Илья снял шинель – темно-синюю, с серебристыми пуговицами, тщательно вычищенную, но с легким блеском на локтях и воротнике. Куплена была с чужих плеч, на Сухаревке, еще в прошлом году. Тогда, в пятнадцать, она висела на нем свободно, с запасом в плечах и рукавах – мать ушила в талии, подогнала, как могла. А сейчас, через год, он будто дорос до нее: плечи почти заполнили положенный простор, рукава – в самый раз, только в талии осталась та самая ушивка, напоминавшая, что вещь не с его плеча началась. Если не перерастет себя к выпуску – дотянет. Пока, слава богу, хватало. Не бедность – порядочность: вещь носится, пока служит.
Он машинально поправил стоячий воротник рубашки – не из щегольства, а из ритуала самоуважения. В этом доме, у Анны Васильевны, ценили только тех, кто держал форму.
Он умылся у своего умывальника – медный кувшин с теплой водой стоял на подставке, принесенный горничной, – и только потом прошел в столовую. Там уже горела висячая лампа под жестяным абажуром, и длинный стол, покрытый клеенкой с выцветшим узором из роз, был накрыт к ужину. Анна Васильевна, сухая, прямая, с седыми волосами, убранными в строгую прическу, разливала суп из супницы. Рядом на блюде лежали ломти черного хлеба.
За столом уже сидели двое: Гриша, сын мелкого сенатского чиновника, и Петенька, у которого мать шила платья для тех, «у кого дача в Финляндии». Анна Васильевна налила сначала Грише, потом Петеньке, потом – Илье.
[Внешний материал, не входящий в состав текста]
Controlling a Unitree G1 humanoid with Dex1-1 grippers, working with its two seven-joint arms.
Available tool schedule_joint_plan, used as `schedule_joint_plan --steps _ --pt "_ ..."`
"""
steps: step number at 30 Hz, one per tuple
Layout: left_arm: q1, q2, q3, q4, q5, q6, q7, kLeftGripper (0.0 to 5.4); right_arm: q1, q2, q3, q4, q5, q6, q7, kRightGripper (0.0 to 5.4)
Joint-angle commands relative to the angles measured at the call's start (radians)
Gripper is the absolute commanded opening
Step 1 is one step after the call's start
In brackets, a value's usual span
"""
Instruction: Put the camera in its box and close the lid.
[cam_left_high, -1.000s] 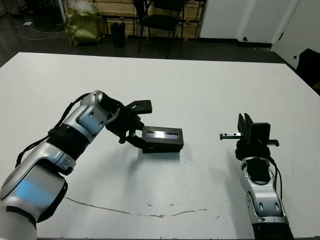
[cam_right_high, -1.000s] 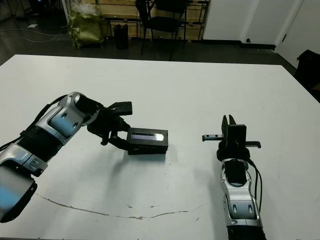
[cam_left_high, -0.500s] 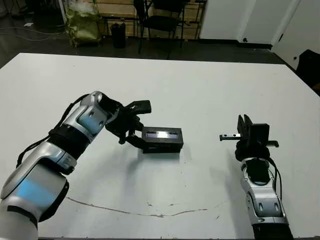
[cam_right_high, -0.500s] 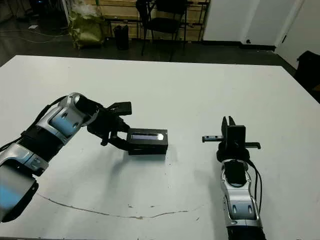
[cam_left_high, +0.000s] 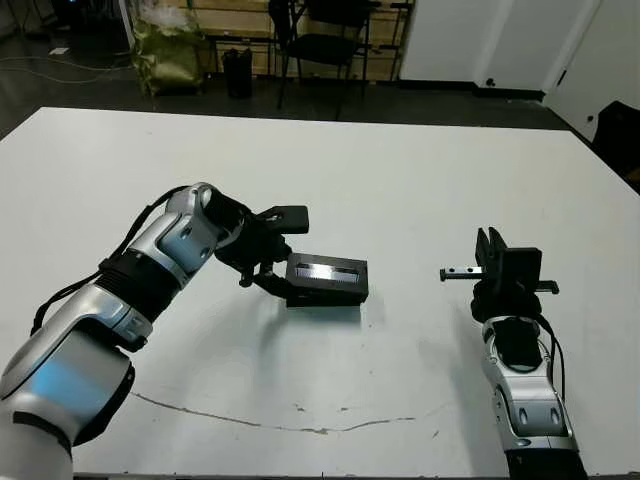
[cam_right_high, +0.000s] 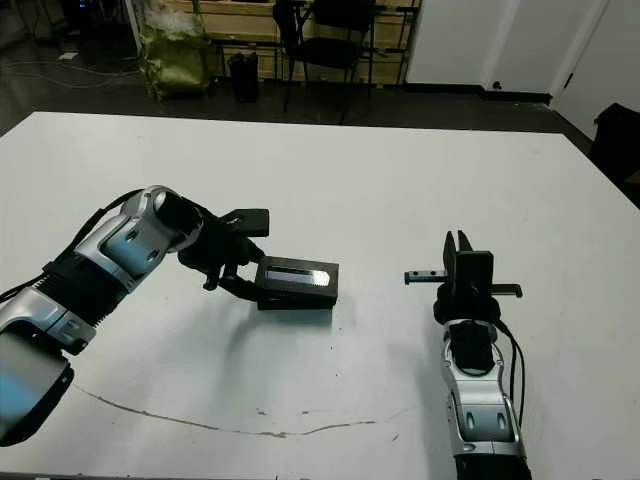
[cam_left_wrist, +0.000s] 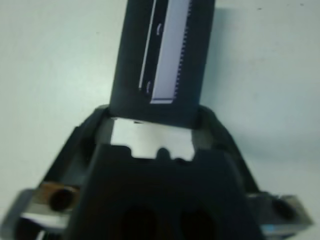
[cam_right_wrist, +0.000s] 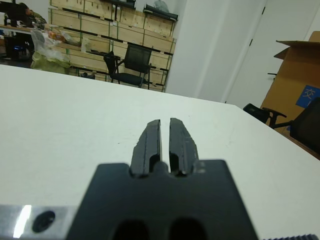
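The left gripper (cam_left_high: 272, 250), fingers spread, has nudged the lid (cam_left_high: 327, 278) slightly rightward; it sits closed over the box, camera unseen, presumably inside. The right gripper (cam_left_high: 491, 246) stays pinched together, well apart and empty, so the task looks nearly finished.

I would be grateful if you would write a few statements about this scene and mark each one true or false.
1. The flat black rectangular lid with a pale glossy stripe lies flat on the white table, stripe up. True.
2. The right gripper holds the lid. False: it is shut on nothing and stands well apart from the lid.
3. The left gripper has its fingers spread at one end of the lid. True.
4. A slim black camera bar lies bare on the table. False: no such bar shows anywhere on the table.
5. The lid lies nearer the right gripper than the left. False: it lies right at the left gripper.
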Motion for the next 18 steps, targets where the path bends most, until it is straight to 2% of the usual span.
schedule_joint_plan --steps 1,6,10,18 --pt "0.07 0.019 -0.058 0.049 0.061 -0.008 -0.014 4.23 0.007 -0.002 -0.003 0.018 -0.002 0.018 -0.003 0.0" --pt "0.067 0.014 -0.055 0.061 0.065 -0.017 -0.031 5.35 0.005 -0.005 -0.006 0.03 0.007 0.002 0.007 0.0" --pt "0.062 0.003 -0.051 0.076 0.063 0.032 -0.039 5.38 0.004 -0.002 -0.005 0.015 -0.004 0.039 -0.004 0.0" --pt "0.067 0.005 -0.043 0.067 0.057 0.062 -0.035 5.38 0.003 -0.002 -0.007 0.017 0.01 0.014 0.007 0.0"
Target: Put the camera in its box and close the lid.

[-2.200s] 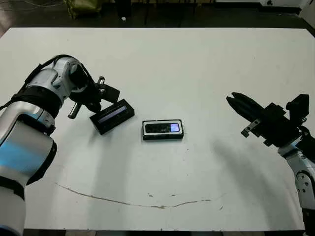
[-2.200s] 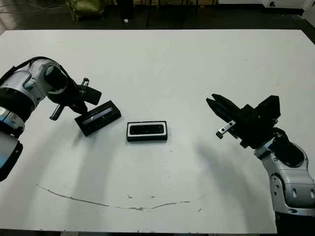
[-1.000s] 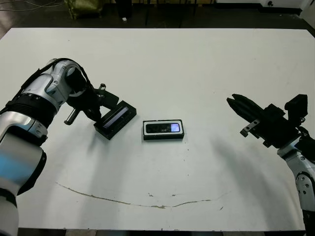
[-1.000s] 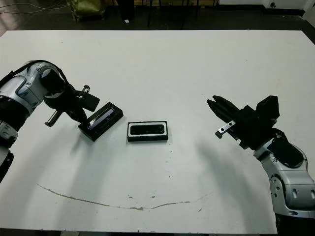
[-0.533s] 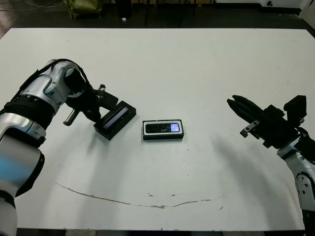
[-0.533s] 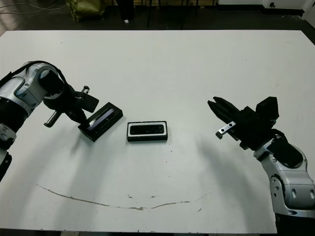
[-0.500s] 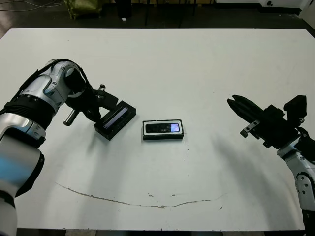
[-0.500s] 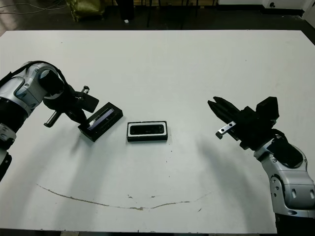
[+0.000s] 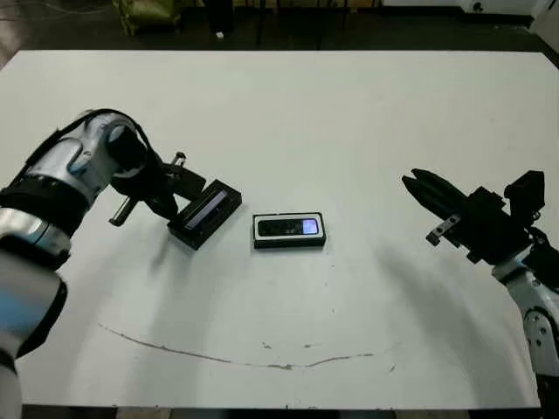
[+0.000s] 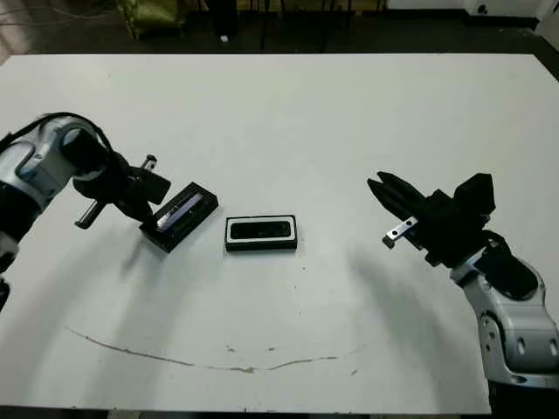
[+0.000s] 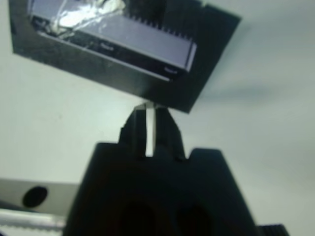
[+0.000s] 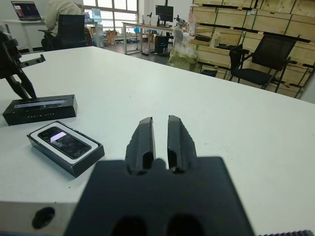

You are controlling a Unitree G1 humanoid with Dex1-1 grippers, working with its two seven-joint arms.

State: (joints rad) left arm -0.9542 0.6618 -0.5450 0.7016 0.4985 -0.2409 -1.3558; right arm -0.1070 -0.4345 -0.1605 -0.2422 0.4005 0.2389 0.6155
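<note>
The left gripper sits at the far-left end of the lid, its two black fingers pressed together with only a thin pale slit between them; the tips reach the lid's edge, but they hold nothing. In the left wrist view the lid fills the space just past the fingertips, its long pale grey glossy strip catching a crumpled glare.

Taking the box as the landmark near the middle of the white table: the lid lies just beside it to the left, apart from it, flat on the table and turned at an angle so that its far end tips away from the box. The box lies flat, long side running left to right, white lining showing around the camera, which rests inside it with its bright bluish-white patch toward the box's right end. The box is uncovered.

Well to the right of the box, the right gripper hangs above the table, fingers together and pointing back toward the box, gripping nothing. A thin brown streak crosses the tabletop nearer the robot than the box.
</note>
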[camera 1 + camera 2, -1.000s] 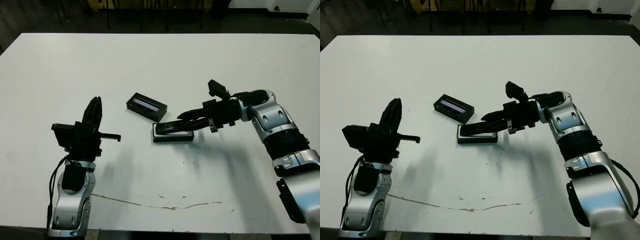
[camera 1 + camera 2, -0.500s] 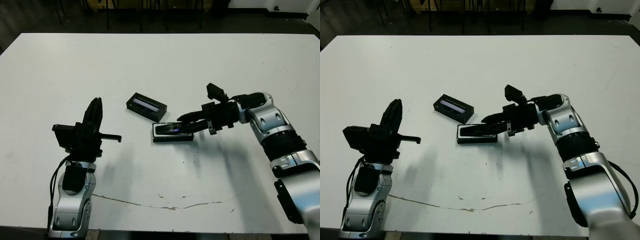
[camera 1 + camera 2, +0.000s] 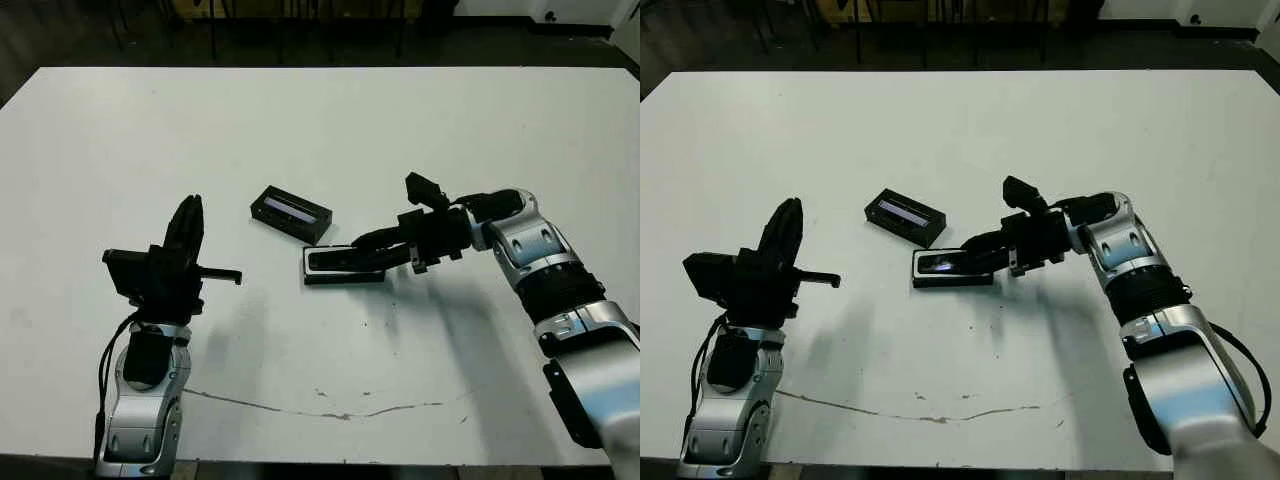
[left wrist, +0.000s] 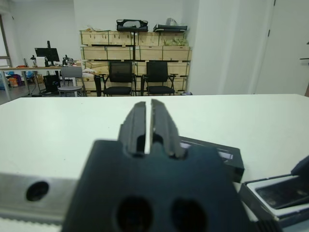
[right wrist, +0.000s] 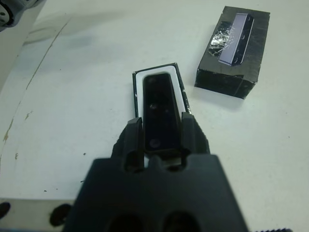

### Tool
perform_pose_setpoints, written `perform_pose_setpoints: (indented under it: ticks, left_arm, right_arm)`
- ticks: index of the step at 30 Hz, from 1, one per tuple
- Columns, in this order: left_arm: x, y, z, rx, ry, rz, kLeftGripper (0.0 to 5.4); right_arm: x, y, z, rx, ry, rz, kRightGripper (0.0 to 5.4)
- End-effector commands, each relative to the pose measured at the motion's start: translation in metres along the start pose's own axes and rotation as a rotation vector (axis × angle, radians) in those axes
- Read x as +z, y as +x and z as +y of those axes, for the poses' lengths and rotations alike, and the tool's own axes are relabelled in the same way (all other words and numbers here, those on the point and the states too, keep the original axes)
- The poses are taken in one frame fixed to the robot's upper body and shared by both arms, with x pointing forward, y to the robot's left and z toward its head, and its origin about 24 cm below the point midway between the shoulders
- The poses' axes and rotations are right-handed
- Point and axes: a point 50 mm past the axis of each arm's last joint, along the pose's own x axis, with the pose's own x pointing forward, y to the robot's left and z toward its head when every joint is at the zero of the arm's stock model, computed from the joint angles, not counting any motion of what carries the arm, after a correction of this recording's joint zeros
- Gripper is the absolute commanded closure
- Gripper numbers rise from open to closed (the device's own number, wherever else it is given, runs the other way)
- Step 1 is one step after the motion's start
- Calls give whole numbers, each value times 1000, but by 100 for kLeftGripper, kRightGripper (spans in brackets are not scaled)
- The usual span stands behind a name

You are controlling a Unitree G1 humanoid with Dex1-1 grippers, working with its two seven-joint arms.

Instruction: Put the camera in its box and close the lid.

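Here, camera lying flat inside box, white lining showing as a thin border round it. Box resting near the middle of the white bench, long side running across. Right claw reaching in from the right, fingers set either side of the camera's near end, closed in against it. Lid sitting apart just behind and left of the box, outer face up with its silvery patch showing, not on the box. Near end of the camera and box partly covered by the right claw's black body in the right wrist view; whether the camera sits fully seated or tilted cannot be told. Left claw raised clear of the bench over on the left, well apart from box and lid, fingers nearly together with only a slim gap. Wide bare bench all round the box; a thin dark crack line running near the front edge, far from the things.
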Motion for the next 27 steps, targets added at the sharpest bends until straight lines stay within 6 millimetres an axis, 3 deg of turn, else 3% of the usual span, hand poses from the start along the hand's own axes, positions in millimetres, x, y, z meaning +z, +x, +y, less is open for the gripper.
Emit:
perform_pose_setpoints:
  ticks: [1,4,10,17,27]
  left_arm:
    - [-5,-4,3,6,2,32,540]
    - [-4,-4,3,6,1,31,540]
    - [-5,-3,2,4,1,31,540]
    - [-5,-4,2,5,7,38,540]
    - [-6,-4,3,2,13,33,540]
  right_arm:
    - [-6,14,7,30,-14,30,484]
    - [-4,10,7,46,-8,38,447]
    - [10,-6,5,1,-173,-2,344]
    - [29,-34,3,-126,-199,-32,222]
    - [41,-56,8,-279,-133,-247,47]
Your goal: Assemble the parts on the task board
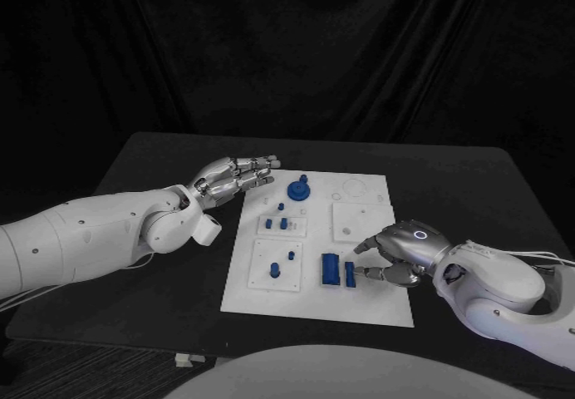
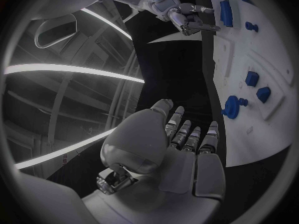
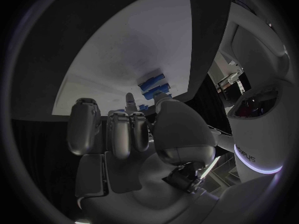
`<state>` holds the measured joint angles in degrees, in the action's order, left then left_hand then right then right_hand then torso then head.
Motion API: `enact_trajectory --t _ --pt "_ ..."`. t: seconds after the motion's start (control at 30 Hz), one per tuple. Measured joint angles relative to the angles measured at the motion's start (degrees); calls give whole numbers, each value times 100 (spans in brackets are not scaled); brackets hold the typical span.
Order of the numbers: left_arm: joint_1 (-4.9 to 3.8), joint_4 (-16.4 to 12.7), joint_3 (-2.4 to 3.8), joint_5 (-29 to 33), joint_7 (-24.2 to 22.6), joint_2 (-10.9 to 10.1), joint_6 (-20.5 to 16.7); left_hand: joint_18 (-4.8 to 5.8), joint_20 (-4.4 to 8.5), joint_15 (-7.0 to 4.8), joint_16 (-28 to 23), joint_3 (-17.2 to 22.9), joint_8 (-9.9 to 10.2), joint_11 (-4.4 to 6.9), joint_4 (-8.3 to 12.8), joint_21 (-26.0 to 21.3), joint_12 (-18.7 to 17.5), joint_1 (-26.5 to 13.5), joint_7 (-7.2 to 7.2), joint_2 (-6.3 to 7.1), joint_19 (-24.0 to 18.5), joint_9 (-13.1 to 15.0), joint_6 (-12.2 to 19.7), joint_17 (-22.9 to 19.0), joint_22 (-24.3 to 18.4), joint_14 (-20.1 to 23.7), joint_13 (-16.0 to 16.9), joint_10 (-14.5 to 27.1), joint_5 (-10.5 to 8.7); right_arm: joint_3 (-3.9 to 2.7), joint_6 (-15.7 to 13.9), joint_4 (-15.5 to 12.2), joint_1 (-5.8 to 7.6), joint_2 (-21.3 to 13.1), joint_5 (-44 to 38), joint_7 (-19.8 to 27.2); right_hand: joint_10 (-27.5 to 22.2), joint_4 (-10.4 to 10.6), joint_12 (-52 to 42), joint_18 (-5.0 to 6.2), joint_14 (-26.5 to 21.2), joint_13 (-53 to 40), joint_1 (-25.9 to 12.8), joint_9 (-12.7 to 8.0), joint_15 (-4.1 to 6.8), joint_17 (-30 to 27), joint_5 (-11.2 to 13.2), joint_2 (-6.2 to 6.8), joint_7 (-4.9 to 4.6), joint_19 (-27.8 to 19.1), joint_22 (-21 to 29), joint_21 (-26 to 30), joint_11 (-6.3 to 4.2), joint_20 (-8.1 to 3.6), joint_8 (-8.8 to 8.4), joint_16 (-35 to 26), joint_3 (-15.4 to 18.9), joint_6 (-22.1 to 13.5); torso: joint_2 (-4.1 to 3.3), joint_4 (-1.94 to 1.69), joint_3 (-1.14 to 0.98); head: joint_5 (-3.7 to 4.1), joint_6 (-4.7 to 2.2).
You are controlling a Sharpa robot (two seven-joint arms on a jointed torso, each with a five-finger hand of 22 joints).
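White board (image 1: pixel 360 303) lies in the middle of the black worktop (image 1: pixel 156 166). Small blue parts sit on it. A round blue part with a knob (image 1: pixel 298 192) is near the far end of the board. Two little blue pegs (image 1: pixel 278 224) stand in a raised tile below it. One more small peg (image 1: pixel 274 268) stands in the next tile, closer to the robot. A long blue block (image 1: pixel 328 269) lies beside that tile, and a thinner blue bar (image 1: pixel 350 273) lies just beside the block.

The left hand (image 1: pixel 233 177) is at the far left corner of the board, near the round part. Its fingers (image 1: pixel 262 165) are stretched out, side by side, and it holds nothing. In the left wrist view the hand (image 2: pixel 181 149) is flat and bare, with the round part (image 2: pixel 231 106) a little way off from the fingertips.

The right hand (image 1: pixel 401 249) is at the right side of the board, close to the thin bar. Its fingers (image 1: pixel 369 244) are bent down toward the board, and one fingertip is right beside the bar. I cannot tell if it touches the bar or holds it. In the right wrist view the fingers (image 3: pixel 118 132) are curled in, with blue parts (image 3: pixel 154 87) just past their tips.
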<state>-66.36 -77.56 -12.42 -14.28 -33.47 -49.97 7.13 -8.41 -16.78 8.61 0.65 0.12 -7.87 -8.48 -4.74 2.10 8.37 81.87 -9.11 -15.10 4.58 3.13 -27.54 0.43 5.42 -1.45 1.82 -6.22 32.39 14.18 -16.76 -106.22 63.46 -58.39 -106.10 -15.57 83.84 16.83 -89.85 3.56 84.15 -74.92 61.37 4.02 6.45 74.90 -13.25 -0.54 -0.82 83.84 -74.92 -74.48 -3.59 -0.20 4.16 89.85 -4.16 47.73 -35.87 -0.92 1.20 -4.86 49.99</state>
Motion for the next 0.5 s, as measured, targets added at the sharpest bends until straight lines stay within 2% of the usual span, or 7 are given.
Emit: enact_trajectory --t 0.17,0.2,0.3,0.5 --pt "1 -1 0 0 0 -13 0 0 0 0 0 0 0 0 0 0 0 0 0 0 0 0 0 0 0 0 0 0 0 0 -209 -88 -1 -73 -61 68 21 -1 0 0 -17 0 -282 0 17 0 206 -85 21 0 0 -90 -21 0 2 0 112 58 3 0 -1 -7 0" --pt "1 -1 0 0 0 -14 0 0 0 0 0 0 0 0 0 0 0 0 0 0 0 0 0 0 0 0 0 0 0 0 -234 -100 -1 -80 -66 82 21 -22 0 0 -17 0 -327 -4 17 0 320 -43 21 0 0 -90 -21 0 2 0 138 58 4 0 -1 -8 0" --pt "2 -1 -1 0 0 -15 0 0 0 0 0 0 0 0 0 0 0 0 0 0 0 0 0 0 0 0 0 0 0 0 -297 -125 -5 -93 -69 131 21 -16 0 0 -17 0 -349 -12 17 0 515 -21 21 0 0 -90 -21 0 2 0 172 58 4 0 -1 5 0" --pt "5 2 -2 0 0 -5 0 0 0 0 0 0 0 0 0 0 0 0 0 0 0 -1 0 0 0 0 0 0 0 0 -334 -156 -20 -97 -27 219 21 -16 0 0 -17 1 -348 -12 17 0 555 -21 21 0 1 -103 -21 0 2 0 172 57 8 -2 -4 35 0"
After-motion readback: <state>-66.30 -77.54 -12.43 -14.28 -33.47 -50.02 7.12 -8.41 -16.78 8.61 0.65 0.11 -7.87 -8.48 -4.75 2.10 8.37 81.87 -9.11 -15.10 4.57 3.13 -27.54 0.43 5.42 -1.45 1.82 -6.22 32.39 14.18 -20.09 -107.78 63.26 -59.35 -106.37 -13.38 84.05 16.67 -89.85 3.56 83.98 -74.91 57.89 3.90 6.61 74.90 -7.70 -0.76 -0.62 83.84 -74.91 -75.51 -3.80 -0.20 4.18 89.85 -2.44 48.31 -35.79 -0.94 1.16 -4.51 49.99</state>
Это был не акт унижения, а естественный порядок мироздания, как смена времен года. Сначала – свои, потом – пришлые.
Илья принимал это без ропота. Он ел, не глядя в глаза, и не просил добавки, даже если еще был голоден. Его организм, привыкший к скудной, но калорийной пище в Егорьевске – черному хлебу, рыбным похлебкам, картофелю, салу, – тихо бунтовал против московских жидких щей и каш. Но он заставлял его молчать. Дисциплина тела была первой дисциплиной, которой он научился. Она же, эта видимая сдержанность и мощь, делала его в глазах Анны Васильевны «порядочным», хоть и не своим до конца. Она видела, что этот мальчик не развалится, не распустится, выдержит. И в этом была его ценность и его проклятие – быть вечно «крепким элементом» в чужой игре.
За столом заговорили о даче. Гриша рассказывал, как отец привез оттуда ягоды, которые «не кислые, а с хвойным привкусом».
Илья промолчал. Он мог бы сказать: «Это брусника», – он читал описание. Но слова без опыта – пустые. А в этом доме пустые звуки ценились меньше, чем честное молчание. Он выучил этот кодекс за первый же месяц, как таблицу логарифмов.
Когда он приехал в Москву тринадцатилетним, после смерти отца-приказчика, оставив мать горничной в егорьевском доме, он знал только законы выживания:
– «Не знаешь – молчи, чтобы не выдать невежества».
– «Бьют – терпи, слезы только раззадорят».
– «Дают – хватай быстро, пока не передумали».
Но Москва оказалась сложнее. Здесь не били по лицу – били по самолюбию. Не кричали – смотрели оценивающе и отводили взгляд. Не отталкивали – просто не замечали. Молчание здесь было страшнее брани.
В гимназию его пристроили хозяева матери, те самые, у которых она служила. Они же и платили за учение – исправно, но с оговоркой: «Мы верим, что мальчик оправдает». В этих словах Илья услышал не надежду, а условие. Он был не стипендиатом, не сиротой, за которого ходатайствует благотворительное общество. Он был чьим-то проектом. Вложением, которое должно дать проценты.